Parce qu’il avait sa carte de donneur !
Je m’appelle Elodie. J’ai 50 ans, je suis maman de deux enfants, Juliette et Alexandre. Pendant 28 ans j’ai vécu avec un homme extraordinaire. Notre relation était fusionnelle. Puis un jour tout a basculé …
Alain était ambulancier, régulateur dans une petite entreprise. Il n’a jamais compté ses heures, ni pour ses clients ni pour ses collègues. Mais un jour il a sombré dans un burn-out terrible. Il a lutté pendant deux ans pour en sortir mais son combat s’est terminé en octobre 2017. Sa maladie a gagné et n’en pouvant plus il a mis fin à ses jours.
La matinée avait pourtant bien commencé, nous étions tous les deux.

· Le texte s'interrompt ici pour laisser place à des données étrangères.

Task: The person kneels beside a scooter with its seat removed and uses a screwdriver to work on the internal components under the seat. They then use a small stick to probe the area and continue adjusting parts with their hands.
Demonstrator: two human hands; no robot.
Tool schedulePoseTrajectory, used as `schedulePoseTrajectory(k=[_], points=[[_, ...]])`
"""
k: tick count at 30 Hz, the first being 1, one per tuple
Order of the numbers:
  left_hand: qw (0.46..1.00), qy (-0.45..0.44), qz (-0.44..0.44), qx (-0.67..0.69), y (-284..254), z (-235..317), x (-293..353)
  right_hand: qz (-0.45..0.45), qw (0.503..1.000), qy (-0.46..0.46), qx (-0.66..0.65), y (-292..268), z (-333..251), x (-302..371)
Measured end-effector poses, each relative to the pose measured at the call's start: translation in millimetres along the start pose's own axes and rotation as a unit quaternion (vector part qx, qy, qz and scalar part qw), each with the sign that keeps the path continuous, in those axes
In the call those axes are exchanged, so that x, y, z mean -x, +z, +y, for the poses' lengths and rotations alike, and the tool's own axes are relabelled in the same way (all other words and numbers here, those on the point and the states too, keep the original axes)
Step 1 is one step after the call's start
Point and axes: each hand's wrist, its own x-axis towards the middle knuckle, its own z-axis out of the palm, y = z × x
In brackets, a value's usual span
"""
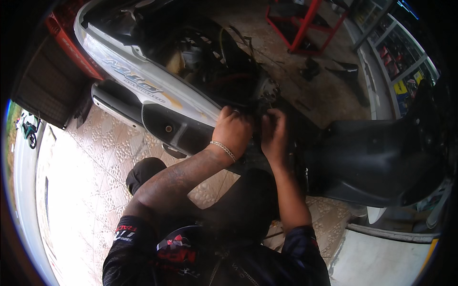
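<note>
A partly stripped scooter lies across the view, with a white side panel (pixel 143 78) along its left part and dark inner parts exposed. My left hand (pixel 232 129), a chain bracelet at its wrist, is closed beside the panel's right end, its fingers curled in over the dark opening. Close by on the right, my right hand (pixel 275 136) has bent fingers pressed together at the same spot. Whatever the fingertips hold is too dark and hidden to make out. Just beyond them shows a greyish metal part (pixel 270 89).
To the right is a large smooth black body piece (pixel 362 157). A red wheeled cart (pixel 305 28) and loose dark parts (pixel 343 70) occupy the far floor. A glass display case (pixel 405 62) lines the right. A black footboard piece (pixel 177 127) juts out near my left forearm.
</note>
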Motion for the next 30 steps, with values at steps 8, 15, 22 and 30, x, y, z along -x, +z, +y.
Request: schedulePoseTrajectory(k=[8,15,22,30], points=[[1.0,0.008,0.0,-0.019,3,-2,-4,-0.168,0.974,-0.139,0.059,-32,10,-19],[1.0,0.003,0.015,-0.023,5,-3,-4,-0.196,0.869,-0.362,0.274,-42,17,-44],[0.999,0.0,0.031,-0.016,5,-3,-5,-0.127,0.875,-0.403,0.236,-31,37,-55],[0.999,0.017,0.015,-0.036,2,-3,-3,-0.167,0.807,-0.474,0.309,-47,22,-66]])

Alain s’était levé tôt comme à son habitude et vers 9 h15 il m’a monté un café au lit, m’a offert un énorme bouquet de roses en me disant qu’il m’aimait, qu’il y avait longtemps qu’il ne m’avait pas offert de fleurs et que tout allait changer, qu’une page allait se tourner !
Vers 12 h15, alors qu’il s’était endormi devant la télé, je ne l’ai plus entendu. Je suis allée près de lui et j’ai vu tout de suite qu’il était en arrêt cardio-respiratoire. Je l’ai soulevé de son fauteuil, mis sur le sol et j’ai commencé une réanimation en appelant le 15. En attendant les pompiers et le SMUR, j’ai continué le massage, puis les secours sont arrivés. Pendant près de 45 min je les ai vus faire tout ce qui était humainement possible pour sauver Alain. Quand son cœur est reparti, je savais que l’homme de ma vie ne reviendrait jamais, son cerveau ne réagissait plus.

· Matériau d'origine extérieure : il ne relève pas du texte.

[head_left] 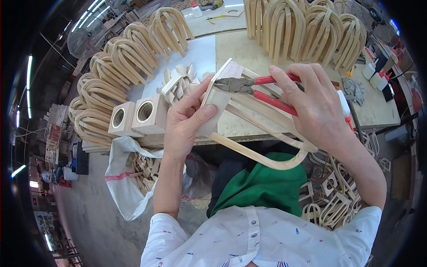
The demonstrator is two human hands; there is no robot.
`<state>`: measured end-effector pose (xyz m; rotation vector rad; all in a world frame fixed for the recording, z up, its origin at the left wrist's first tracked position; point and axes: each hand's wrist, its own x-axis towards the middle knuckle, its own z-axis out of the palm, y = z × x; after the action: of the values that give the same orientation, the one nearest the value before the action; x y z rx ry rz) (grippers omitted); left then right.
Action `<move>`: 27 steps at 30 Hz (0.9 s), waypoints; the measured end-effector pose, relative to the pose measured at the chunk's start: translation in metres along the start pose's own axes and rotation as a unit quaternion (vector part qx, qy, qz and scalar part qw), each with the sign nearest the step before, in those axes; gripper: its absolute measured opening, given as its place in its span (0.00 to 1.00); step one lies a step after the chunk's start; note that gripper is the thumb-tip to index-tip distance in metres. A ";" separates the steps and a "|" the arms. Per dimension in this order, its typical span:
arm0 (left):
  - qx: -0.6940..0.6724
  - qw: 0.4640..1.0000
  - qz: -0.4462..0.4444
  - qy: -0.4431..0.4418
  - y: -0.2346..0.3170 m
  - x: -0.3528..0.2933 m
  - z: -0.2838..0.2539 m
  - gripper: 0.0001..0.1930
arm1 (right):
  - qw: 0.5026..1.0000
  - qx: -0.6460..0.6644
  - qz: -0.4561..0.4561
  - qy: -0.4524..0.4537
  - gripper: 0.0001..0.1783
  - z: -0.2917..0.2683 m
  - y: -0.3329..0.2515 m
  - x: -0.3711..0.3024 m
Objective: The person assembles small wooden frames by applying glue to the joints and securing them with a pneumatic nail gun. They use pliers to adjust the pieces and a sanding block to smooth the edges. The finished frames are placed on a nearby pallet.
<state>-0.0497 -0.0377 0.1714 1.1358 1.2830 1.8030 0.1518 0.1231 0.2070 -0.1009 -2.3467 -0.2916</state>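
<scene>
Closed around the red handles of a pair of pliers [235, 85], the right hand [309, 100] has its thumb on the upper handle, while the left hand [189, 118] pinches the flat end plate [219, 103] of a pale wooden frame [276, 163], thumb on the near face and fingers behind. The plier jaws lie against the plate just above the left thumb; whether they bite on anything, I cannot tell. The frame is held tilted over the front edge of the worktable [233, 49], its slim rods running down to the right into a rounded bend near the right wrist, above a green apron [278, 189]. Just left of the left hand stand two square wooden blocks [161, 116] with round ridged openings, and behind them is a heap of small wood pieces [178, 85]. Arched wooden bundles [130, 58] curve along the table's left side, and more arched bundles [284, 31] stand at the far right. A grey glove [353, 91] lies near white bottles [369, 70] on the right. Below the table, a white sack [118, 162] with a pink stripe holds wood offcuts [143, 174], and wooden frame pieces [334, 200] are piled low on the right.
</scene>
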 end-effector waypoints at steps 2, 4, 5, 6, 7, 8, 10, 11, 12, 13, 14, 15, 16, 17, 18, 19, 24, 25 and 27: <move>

Au Centre Hospitalier de Beuvry où il a été emmené, on m’a confirmé qu’il n’avait plus ses réflexes. J’ai tout doucement préparé mes enfants au pire.
Alain a été déclaré en mort cérébrale en fin de journée à l’âge de 49 ans. Le médecin est venu nous confirmer ce que nous savions déjà. Avec elle il y avait deux infirmières de la coordination des dons d’organes. Elles n’ont pas eu besoin de parler : j’ai sorti le portefeuille d’Alain et leur ai remis sa carte de donneur. Mes enfants n’ont pas été surpris car nous en avions parlé ensemble quelques années auparavant.
Mais la famille d’Alain a tout de suite manifesté son opposition.
C’était sa volonté pas la leur ! Heureusement qu’il avait sa carte et que nous connaissions sa position, sinon il n’y aurait pas eu de prélèvement …
Les infirmières m’ont informée de l’évolution de l’intervention et ont pris soin de l’amour de ma vie. Les médecins n’ont pu prélever que ses reins.
Je suis fière de lui
Alain a vécu toute sa vie pour les autres, et au-delà de la mort il a continué à vivre. Je suis fière de lui et je sais que quelque part il a aidé deux personnes à reprendre une vie normale. Tout ce que je souhaite c’est que ces gens prennent soin du cadeau qu’ils ont reçu et que quelquefois ils aient une toute petite pensée pour lui …
Il y a 17 mois j’ai perdu mon ami, le père de mes enfants, l’amour de ma vie. MAIS deux familles ont retrouvé la joie de vivre grâce a sa générosité et à la volonté qu’il avait eu, de son vivant, de se positionner en faveur du don d’organes. La carte de donneur nous a aidés.